Look through the material below and copy exactly the lines from the line with "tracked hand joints" to the line with "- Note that", those two lines included.

##########

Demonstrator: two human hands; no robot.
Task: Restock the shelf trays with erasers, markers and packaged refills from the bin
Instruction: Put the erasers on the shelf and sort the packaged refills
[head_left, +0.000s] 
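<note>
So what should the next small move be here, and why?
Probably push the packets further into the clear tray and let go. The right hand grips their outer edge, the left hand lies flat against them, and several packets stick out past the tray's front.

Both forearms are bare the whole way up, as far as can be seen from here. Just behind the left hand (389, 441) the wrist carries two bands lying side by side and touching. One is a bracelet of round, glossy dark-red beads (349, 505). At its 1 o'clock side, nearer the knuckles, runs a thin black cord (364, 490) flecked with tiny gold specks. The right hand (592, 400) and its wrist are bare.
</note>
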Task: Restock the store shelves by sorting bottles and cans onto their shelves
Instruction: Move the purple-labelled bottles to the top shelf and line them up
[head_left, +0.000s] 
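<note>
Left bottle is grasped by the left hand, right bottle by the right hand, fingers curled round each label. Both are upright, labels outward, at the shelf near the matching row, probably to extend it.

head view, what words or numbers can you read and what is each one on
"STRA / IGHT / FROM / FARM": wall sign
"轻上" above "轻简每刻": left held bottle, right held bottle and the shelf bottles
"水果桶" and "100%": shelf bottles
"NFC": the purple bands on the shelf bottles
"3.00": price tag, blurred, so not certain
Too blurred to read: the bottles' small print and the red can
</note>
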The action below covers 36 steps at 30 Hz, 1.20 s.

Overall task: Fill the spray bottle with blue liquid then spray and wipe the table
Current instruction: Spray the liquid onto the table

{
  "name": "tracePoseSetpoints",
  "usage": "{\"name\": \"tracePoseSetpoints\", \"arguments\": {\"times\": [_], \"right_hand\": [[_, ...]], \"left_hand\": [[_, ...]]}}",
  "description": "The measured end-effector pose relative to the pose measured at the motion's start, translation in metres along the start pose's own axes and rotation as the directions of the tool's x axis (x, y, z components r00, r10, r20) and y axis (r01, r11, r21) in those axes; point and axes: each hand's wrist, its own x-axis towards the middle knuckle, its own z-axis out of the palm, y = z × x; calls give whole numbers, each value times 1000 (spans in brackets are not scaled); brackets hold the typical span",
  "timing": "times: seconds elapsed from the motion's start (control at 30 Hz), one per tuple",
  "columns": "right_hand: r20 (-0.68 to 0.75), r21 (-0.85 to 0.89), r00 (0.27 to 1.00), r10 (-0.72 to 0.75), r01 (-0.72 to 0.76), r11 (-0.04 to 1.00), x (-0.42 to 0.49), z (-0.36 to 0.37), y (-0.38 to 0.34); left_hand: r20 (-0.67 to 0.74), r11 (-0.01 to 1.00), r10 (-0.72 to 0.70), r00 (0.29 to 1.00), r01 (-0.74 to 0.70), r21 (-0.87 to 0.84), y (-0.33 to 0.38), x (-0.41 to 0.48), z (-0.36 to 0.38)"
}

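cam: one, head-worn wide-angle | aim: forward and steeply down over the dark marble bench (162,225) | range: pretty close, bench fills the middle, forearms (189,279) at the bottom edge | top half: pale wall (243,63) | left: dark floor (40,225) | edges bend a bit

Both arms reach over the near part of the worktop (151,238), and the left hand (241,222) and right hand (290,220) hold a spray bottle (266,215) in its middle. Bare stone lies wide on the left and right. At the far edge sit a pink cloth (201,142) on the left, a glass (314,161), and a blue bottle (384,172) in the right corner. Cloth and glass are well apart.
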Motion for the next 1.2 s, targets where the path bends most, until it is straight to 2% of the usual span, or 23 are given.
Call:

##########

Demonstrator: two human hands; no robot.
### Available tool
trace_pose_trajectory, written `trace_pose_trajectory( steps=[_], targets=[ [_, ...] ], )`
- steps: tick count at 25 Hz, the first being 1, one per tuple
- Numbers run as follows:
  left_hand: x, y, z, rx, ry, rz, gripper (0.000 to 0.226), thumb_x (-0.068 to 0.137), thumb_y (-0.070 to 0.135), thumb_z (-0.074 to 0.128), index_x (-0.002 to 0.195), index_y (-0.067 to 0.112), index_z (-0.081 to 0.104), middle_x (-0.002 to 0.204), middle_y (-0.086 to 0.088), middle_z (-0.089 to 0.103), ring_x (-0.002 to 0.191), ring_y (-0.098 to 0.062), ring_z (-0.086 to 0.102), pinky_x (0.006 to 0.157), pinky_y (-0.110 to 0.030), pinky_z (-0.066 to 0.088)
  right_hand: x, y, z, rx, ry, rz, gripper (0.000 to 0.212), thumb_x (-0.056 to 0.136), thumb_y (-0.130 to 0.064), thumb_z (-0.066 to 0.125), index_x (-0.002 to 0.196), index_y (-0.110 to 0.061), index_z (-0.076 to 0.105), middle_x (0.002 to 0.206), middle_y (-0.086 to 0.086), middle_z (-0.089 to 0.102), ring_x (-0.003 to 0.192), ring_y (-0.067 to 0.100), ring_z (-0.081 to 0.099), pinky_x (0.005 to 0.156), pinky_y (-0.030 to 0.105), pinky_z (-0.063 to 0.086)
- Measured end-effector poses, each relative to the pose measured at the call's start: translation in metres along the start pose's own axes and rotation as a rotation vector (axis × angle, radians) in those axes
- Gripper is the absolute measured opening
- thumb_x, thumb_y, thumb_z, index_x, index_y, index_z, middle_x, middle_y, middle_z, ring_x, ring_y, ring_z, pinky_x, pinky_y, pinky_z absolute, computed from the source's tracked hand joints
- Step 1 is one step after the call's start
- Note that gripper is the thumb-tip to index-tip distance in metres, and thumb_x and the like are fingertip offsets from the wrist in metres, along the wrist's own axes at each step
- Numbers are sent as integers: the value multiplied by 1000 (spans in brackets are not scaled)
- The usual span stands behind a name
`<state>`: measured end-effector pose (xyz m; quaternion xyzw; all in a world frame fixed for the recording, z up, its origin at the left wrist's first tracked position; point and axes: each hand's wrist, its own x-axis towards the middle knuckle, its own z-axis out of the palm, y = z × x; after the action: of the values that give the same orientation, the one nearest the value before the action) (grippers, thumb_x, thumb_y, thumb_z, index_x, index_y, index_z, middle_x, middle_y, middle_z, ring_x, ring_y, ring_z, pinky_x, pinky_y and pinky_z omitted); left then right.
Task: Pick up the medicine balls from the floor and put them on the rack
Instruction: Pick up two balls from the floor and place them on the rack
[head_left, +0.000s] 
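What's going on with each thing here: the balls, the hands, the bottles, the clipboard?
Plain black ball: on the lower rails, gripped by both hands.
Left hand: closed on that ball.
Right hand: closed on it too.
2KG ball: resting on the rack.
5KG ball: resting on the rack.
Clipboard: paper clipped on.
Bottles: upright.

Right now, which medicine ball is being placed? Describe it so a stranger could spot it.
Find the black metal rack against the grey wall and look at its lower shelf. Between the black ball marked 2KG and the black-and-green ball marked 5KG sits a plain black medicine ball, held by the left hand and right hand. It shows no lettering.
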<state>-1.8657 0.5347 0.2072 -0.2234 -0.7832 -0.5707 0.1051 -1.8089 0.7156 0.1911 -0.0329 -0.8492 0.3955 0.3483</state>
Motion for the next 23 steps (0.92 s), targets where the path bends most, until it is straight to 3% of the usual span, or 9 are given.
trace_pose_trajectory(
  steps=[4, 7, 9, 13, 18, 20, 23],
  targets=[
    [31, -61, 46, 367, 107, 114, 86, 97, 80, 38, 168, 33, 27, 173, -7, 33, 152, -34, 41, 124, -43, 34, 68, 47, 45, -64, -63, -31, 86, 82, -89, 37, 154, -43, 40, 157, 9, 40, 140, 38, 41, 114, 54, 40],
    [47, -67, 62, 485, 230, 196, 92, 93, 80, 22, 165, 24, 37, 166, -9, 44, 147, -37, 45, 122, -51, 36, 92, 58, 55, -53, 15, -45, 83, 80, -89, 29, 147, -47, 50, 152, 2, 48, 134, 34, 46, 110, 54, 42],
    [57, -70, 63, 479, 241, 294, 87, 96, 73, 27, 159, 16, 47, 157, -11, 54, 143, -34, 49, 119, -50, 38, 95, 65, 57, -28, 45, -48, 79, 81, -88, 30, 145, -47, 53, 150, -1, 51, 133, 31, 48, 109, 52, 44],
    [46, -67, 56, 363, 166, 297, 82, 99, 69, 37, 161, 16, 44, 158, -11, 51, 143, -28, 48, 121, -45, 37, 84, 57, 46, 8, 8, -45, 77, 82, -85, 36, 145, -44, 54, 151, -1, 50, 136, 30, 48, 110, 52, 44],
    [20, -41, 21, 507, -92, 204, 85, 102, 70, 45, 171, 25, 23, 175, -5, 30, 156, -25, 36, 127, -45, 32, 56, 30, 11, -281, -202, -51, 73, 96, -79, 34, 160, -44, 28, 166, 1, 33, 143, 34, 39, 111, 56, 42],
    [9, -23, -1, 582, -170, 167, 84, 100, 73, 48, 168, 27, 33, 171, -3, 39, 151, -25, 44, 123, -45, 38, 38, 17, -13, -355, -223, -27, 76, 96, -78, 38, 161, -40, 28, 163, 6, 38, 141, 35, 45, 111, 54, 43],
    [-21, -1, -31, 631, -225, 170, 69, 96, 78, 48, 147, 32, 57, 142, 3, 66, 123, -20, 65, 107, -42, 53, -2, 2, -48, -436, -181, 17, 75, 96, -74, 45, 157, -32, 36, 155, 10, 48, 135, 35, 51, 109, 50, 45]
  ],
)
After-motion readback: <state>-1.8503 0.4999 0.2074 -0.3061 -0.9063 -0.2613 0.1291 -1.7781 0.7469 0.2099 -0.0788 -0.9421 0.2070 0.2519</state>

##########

_RESULT OF THIS EXERCISE:_
- thumb_x, thumb_y, thumb_z, index_x, index_y, index_z, middle_x, middle_y, middle_z, ring_x, ring_y, ring_z, pinky_x, pinky_y, pinky_z absolute, computed from the source's tracked hand joints
- Step 1 is one step after the call's start
- Note that gripper is the thumb-tip to index-tip distance in metres, and thumb_x and the like are fingertip offsets from the wrist in metres, along the wrist's own axes at each step

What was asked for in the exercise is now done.